7 GRIFFIERECHT EN KOSTENVEROORDELING
7.1 Omdat de raad de klacht gedeeltelijk gegrond verklaart, moet verweerder op grond van artikel 46e lid 5 Advocatenwet het door klager betaalde griffierecht van € 50,- aan hem vergoeden binnen vier weken nadat deze beslissing onherroepelijk is geworden.

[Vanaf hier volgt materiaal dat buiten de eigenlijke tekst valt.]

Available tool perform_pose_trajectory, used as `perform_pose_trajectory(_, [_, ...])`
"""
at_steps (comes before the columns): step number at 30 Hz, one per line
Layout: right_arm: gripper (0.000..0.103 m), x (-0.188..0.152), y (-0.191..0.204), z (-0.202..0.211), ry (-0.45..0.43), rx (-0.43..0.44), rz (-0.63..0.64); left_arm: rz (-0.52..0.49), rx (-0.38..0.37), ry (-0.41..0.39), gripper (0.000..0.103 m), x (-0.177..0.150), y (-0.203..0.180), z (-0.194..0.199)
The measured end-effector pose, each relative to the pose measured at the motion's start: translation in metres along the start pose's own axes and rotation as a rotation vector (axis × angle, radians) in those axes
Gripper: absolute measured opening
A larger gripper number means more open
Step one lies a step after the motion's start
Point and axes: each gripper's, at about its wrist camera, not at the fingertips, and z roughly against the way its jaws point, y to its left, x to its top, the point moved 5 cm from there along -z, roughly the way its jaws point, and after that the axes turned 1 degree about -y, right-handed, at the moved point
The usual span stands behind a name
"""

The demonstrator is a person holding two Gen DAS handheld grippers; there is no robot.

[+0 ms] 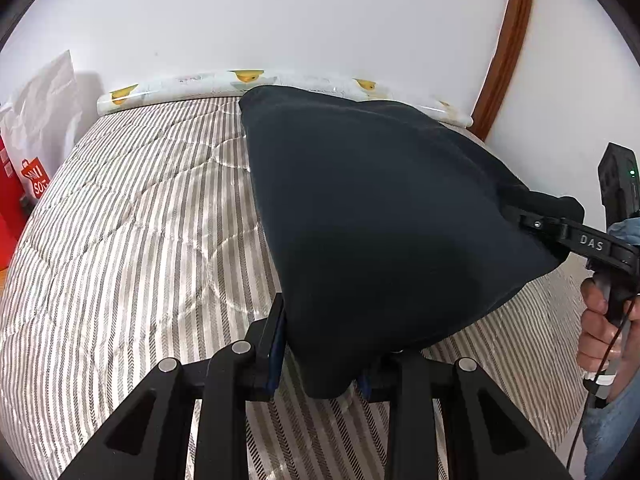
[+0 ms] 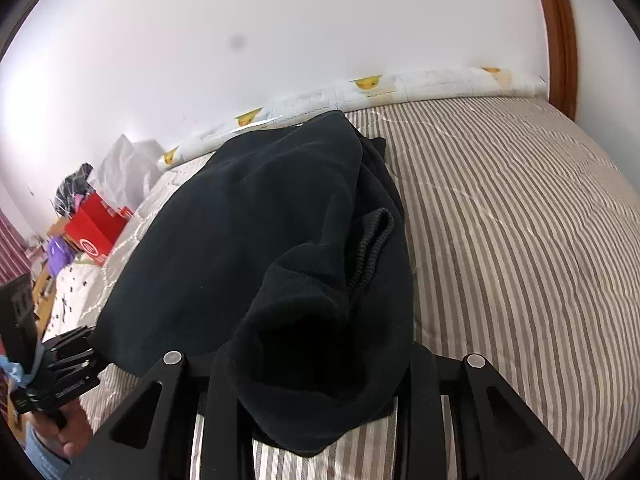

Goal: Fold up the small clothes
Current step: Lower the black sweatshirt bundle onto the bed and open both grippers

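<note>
Nearest the left wrist lens, the left gripper is clenched on a lower corner of the dark garment, whose cloth bulges between the black fingers and hides their tips on the right side. The garment hangs stretched above the striped quilt, its far end touching the quilt near the wall, and its right corner is pinched by the right gripper, whose pads are buried in the fabric (only the arm lettered "DAS" shows clearly). A hand in a blue sleeve grips that tool's handle at the frame's edge, partly cut off. In the right wrist view the cloth drapes over the right gripper's fingers and covers them entirely, so the grasp there is read from the fabric bunched between them; a ribbed cuff shows among the folds. At the left edge of that view the other tool and a hand are cropped and dim. The quilt covers a bed against a white wall, with a rolled duck-print mat along it, a red bag and white paper at left, and a curved wooden frame at right.
</note>
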Motion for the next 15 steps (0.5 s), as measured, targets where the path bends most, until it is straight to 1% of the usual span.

Klager dient binnen twee weken na de datum van deze beslissing zijn rekeningnummer schriftelijk aan verweerder door te geven.
7.2 Nu de raad een maatregel oplegt, zal de raad verweerder daarnaast op grond van artikel 48ac lid 1 Advocatenwet veroordelen in de volgende proceskosten:
a) € 750,- kosten van de Nederlandse Orde van Advocaten en
b) € 500,- kosten van de Staat.
7.3 Verweerder moet het bedrag van € 1.250,- (het totaal van de in 7.2 onder a en b genoemde kosten) binnen vier weken nadat deze beslissing onherroepelijk is geworden, overmaken naar rekeningnummer NL85 lNGB 0000 0790 00 Nederlandse Orde van Advocaten, Den Haag, onder vermelding van “kostenveroordeling raad van discipline" en het zaaknummer.
BESLISSING
De raad van discipline:
- verklaart de klachtonderdelen a) en b) gegrond;
- verklaart de klachtonderdelen c), d) en f) ongegrond;
- verklaart klager niet-ontvankelijk in klachtonderdeel e);
- legt aan verweerder de maatregel van waarschuwing op;
- veroordeelt verweerder tot betaling van het griffierecht van € 50,- aan klager;
- veroordeelt verweerder tot betaling van de proceskosten van € 1.250,- aan de Nederlandse Orde van Advocaten, op de manier en binnen de termijn als hiervóór bepaald in 7.3.
Aldus beslist door mr. G.A.F.M. Wouters, voorzitter, mrs. M.F. Laning en J.H.M. Nijhuis, leden, bijgestaan door mr. M.M.C. van der Sanden als griffier en uitgesproken in het openbaar op 17 mei 2021.